Do I need to close connection in mongodb?

12,272

Solution 1

There's no need to close a Connection instance, it will clean up after itself when Python garbage collects it.

You should use MongoClient instead of Connection; Connection is deprecated. To take advantage of connection pooling, you could create one MongoClient that lasts for the entire life of your process.

PyMongo represents documents as dicts. Why are you encoding each dict it gives you as JSON, then decoding it again?

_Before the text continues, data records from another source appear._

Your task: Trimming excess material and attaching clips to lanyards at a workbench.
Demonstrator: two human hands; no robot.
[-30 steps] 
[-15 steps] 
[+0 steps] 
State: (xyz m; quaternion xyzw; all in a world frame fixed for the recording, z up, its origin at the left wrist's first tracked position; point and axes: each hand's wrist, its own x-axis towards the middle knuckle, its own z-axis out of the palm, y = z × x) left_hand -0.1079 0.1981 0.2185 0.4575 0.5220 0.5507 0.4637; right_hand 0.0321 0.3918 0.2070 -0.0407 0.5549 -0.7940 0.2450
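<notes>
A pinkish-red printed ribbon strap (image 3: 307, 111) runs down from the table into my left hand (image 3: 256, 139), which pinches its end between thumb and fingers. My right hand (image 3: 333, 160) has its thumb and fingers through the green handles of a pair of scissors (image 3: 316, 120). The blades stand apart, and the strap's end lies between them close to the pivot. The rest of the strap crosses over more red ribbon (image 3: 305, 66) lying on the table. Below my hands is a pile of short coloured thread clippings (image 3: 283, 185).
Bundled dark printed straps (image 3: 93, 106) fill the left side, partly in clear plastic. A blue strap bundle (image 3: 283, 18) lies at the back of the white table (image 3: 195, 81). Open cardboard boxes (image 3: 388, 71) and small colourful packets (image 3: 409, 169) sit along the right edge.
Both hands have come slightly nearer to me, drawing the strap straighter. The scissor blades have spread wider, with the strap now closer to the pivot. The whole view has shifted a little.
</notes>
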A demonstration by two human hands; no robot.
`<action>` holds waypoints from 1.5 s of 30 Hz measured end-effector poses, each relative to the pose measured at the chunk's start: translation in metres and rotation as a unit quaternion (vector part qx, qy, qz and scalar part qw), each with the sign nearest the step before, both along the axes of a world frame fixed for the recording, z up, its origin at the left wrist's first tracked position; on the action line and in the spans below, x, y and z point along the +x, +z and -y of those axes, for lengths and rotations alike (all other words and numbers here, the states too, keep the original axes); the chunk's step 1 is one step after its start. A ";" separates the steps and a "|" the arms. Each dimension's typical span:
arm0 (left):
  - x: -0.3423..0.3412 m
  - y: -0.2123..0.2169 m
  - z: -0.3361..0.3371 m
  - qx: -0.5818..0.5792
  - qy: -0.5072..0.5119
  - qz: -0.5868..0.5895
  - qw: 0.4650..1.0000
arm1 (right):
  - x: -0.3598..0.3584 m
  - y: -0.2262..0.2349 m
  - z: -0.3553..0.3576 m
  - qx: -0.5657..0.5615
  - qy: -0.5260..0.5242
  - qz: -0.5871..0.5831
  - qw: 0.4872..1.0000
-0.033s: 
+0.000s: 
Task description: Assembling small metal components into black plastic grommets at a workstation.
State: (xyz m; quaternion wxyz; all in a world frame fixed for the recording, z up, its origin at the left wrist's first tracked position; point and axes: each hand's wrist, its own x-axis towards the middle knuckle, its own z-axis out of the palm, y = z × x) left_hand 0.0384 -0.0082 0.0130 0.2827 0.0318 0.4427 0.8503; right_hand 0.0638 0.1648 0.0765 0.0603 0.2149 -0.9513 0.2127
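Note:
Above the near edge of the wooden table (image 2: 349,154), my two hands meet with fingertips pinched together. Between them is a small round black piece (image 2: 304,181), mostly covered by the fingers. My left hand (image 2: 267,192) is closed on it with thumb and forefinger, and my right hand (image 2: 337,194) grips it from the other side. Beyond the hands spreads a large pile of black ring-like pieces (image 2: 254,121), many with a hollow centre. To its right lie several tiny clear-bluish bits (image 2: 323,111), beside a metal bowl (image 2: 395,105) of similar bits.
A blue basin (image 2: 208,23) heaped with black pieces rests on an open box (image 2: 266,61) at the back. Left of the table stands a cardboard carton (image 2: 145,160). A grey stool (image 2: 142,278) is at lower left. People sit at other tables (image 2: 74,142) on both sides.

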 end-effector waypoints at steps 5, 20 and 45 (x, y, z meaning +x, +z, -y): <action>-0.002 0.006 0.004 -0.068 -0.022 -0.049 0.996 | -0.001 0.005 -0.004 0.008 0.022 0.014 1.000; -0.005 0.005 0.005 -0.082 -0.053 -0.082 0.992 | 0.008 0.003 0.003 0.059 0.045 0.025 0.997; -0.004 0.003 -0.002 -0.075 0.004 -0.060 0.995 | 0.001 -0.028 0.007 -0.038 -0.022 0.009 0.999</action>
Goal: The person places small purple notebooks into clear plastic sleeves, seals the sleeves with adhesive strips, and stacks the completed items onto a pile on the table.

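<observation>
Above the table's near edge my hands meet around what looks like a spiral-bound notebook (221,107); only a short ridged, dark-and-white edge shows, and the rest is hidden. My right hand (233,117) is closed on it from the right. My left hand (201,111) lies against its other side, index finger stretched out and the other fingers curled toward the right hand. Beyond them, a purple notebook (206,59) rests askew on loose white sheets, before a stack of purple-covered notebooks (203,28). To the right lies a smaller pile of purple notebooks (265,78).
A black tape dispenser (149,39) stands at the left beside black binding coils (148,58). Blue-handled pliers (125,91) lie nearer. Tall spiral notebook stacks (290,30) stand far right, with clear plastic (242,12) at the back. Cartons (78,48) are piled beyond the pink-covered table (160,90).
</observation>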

It may be more efficient to modify the objects directly.

That said, I agree with user3683180 that the real problem--the reason MongoDB is taking so much CPU--is in your schema or index design, not in your Python code.

Solution 2

Given the name of your database 'indexer', and the 'unique' property which requires an index, I'm thinking your CPU usage might have nothing to do with this code.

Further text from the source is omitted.